## EXCERPTED RECORDS
● ● ●
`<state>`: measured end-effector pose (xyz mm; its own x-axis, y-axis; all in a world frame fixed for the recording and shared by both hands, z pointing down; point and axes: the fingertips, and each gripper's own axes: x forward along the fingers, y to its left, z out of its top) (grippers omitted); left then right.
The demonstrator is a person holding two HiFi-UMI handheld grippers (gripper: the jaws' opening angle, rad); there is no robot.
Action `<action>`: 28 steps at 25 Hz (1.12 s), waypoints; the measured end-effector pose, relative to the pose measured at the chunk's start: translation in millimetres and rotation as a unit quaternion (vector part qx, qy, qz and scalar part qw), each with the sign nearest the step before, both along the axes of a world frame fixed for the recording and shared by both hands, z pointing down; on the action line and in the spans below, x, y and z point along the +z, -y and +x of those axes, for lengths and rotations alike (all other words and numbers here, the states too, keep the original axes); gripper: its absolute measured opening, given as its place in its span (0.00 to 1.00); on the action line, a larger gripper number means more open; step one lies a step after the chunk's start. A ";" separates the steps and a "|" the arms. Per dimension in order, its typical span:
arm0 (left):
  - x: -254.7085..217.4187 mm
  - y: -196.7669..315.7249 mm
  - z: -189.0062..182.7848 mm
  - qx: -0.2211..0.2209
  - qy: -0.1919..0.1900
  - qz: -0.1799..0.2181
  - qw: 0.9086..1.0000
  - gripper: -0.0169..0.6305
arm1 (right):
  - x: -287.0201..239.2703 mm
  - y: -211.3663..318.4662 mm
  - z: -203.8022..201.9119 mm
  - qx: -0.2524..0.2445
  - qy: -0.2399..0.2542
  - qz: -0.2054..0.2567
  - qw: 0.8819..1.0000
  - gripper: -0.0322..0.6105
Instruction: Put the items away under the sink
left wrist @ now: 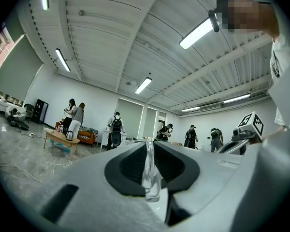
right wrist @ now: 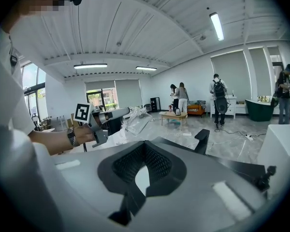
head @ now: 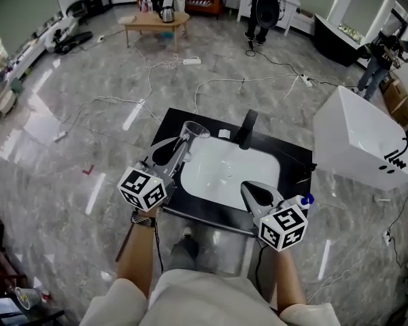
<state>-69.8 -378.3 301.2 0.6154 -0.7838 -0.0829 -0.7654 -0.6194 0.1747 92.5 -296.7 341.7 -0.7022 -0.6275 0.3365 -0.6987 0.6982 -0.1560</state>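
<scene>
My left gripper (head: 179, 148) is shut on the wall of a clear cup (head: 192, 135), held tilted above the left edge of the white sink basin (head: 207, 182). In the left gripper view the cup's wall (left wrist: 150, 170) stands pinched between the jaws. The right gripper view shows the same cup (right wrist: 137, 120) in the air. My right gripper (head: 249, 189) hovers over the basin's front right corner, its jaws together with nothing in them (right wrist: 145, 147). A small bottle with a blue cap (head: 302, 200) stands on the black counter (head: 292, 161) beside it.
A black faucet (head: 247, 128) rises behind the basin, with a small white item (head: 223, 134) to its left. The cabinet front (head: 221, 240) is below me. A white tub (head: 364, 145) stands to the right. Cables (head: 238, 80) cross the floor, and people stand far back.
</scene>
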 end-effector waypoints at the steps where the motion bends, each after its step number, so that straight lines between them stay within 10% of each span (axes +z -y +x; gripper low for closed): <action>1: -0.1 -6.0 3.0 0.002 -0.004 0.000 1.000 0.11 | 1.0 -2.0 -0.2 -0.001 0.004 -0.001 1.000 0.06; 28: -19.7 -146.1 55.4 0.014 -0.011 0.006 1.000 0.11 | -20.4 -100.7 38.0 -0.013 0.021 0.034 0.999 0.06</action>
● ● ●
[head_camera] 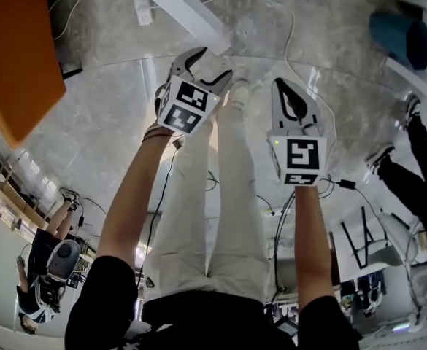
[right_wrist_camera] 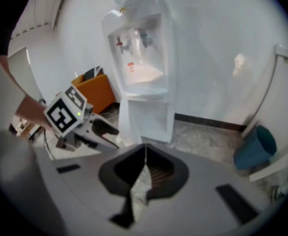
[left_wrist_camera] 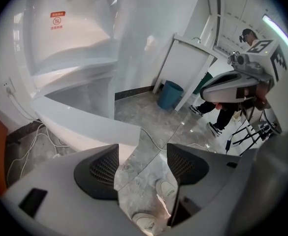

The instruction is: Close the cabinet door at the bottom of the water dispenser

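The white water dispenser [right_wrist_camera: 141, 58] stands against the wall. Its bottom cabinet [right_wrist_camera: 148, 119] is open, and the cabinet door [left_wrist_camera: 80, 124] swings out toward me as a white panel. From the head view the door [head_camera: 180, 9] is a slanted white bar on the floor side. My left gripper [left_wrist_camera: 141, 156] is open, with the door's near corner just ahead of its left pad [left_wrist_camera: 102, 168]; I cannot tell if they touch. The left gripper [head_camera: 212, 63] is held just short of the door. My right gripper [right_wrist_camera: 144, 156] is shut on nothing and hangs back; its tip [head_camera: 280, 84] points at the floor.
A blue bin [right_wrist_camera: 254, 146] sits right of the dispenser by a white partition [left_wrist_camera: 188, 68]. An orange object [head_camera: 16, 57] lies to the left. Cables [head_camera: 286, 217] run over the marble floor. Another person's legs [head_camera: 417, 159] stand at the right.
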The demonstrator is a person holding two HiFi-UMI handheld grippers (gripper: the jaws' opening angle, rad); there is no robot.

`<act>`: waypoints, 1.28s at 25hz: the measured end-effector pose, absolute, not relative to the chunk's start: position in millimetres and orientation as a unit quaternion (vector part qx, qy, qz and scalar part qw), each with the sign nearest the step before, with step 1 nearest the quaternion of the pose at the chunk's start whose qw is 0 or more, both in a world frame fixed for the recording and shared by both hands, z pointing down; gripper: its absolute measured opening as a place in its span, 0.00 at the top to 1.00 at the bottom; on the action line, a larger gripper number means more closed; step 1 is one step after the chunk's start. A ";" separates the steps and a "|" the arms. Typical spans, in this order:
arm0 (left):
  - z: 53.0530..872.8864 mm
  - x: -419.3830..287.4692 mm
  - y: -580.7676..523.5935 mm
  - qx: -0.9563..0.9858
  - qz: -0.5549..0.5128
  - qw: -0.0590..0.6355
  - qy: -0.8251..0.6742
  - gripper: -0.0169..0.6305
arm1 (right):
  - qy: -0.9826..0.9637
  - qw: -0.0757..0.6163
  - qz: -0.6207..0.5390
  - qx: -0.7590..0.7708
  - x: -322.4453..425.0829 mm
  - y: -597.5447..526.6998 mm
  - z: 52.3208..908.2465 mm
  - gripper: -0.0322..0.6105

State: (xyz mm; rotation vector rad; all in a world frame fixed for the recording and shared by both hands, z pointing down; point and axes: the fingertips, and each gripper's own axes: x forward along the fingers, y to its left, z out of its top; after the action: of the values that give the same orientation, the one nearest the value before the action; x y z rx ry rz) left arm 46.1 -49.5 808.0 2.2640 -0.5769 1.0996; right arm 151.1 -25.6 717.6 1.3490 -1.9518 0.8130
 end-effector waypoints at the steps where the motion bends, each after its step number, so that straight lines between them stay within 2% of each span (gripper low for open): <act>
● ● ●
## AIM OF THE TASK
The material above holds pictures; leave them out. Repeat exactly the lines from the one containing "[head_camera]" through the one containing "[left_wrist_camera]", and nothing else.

## TASK RESPONSE
[head_camera] 
[right_wrist_camera] 
[left_wrist_camera] 

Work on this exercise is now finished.